The administration could quickly appeal the judge’s ruling, hoping that an appeals court would prevent the injunction from taking effect and allowing the shutdown of the DACA program as the president announced in September.
But such a ruling could itself be appealed all the way to the Supreme Court, potentially tying the fate of the DACA program in court action for days, weeks or longer.
Either way, the ruling could have serious political effect.
If the court’s order to restart the DACA program stands, that could take pressure off Republicans and Democrats to find a political solution for the young immigrants who could be deported if the program ends.
Almost immediately after the president rescinded the DACA program in September, Mr. Trump expressed sympathy for the young immigrants who were children when their parents brought them to the country illegally. Mr. Trump repeated his sympathies on Tuesday at the White House meeting.
Democrats have seized on the president’s attitude, urging their Republican colleagues to support legislation that would permanently legalize the Dreamers to work in the United States, and give them an eventual path to American citizenship.
But hard-line conservatives say that would amount to an amnesty program for lawbreakers, and some Republicans in Congress have been pressing for other immigration changes before they will support legislation for the Dreamers.
In particular, Republicans at the White House meeting demanded an end to rules that allow immigrants to sponsor their extended family members — aunts, uncles, cousins — to enter the United States. And they want an end to a State Department visa lottery program that prioritizes legal immigration from certain countries in Africa and elsewhere.
Democrats have warned that demands for those measures could undermine support from their party for legislation on the Dreamers, potentially threatening a budget deal necessary to keep the government open past this month.
Xavier Becerra, the California attorney general and a former Democratic representative in Congress, filed one of the lawsuits seeking to block the administration from ending the DACA program. He hailed the judge’s ruling in a statement.
“Today’s ruling is a huge step in the right direction,” Mr.

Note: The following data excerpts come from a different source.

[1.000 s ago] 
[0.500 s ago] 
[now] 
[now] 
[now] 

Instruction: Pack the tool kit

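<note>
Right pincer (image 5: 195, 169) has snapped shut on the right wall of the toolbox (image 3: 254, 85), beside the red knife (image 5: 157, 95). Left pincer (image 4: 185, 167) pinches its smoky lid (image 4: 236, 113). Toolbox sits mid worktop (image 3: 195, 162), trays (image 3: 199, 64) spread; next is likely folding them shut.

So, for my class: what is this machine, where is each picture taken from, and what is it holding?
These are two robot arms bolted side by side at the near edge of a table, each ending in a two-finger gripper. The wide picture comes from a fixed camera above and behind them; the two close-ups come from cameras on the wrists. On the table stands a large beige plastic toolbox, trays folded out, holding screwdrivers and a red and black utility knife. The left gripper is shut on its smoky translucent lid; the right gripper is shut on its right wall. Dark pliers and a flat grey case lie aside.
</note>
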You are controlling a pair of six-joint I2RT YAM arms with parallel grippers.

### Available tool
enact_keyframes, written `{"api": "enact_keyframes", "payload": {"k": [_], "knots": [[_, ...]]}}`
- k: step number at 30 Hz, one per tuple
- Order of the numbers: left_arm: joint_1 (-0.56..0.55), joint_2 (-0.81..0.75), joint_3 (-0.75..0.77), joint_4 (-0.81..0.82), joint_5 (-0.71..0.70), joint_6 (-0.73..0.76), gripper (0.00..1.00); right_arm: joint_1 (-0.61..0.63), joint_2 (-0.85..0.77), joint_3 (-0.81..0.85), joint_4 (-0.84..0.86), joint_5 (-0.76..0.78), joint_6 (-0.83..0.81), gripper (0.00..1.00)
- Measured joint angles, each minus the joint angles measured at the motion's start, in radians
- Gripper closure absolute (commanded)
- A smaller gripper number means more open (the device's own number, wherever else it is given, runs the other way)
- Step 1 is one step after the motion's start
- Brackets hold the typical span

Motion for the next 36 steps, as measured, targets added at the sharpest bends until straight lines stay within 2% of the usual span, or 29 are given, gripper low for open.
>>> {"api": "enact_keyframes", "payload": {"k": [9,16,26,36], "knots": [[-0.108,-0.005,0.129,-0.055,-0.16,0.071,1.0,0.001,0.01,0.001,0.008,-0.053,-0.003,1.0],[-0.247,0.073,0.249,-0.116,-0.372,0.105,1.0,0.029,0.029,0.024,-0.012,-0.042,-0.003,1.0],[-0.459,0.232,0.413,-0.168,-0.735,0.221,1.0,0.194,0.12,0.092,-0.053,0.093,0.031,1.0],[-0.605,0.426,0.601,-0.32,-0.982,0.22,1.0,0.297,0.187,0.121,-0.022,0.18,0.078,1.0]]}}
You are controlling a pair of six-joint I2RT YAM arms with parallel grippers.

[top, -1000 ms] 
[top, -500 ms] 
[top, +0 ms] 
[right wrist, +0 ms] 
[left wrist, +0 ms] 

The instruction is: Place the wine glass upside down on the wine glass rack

Becerra said. “We will fight at every turn for their rights and opportunities so they may continue to contribute to America.”
But some advocates expressed concern that the legal efforts, while well intentioned, could undermine the push to earn permanent relief for the young immigrants.
Camille Mackler, the director of immigration legal policy at the New York Immigration Coalition, said that while advocates were relieved that more DACA recipients would be able to renew their membership, they expected the government to appeal the judge’s ruling.
In the meantime, she said, only legislation offering legal status to Dreamers would suffice to protect them.
“This is not a win for us,” Ms. Mackler said. “We’re obviously glad that this is going to provide some relief, but what we really need is a clean Dream Act,” a reference to a bill that only legalizes the young immigrants without also imposing other immigration changes that Republicans are demanding.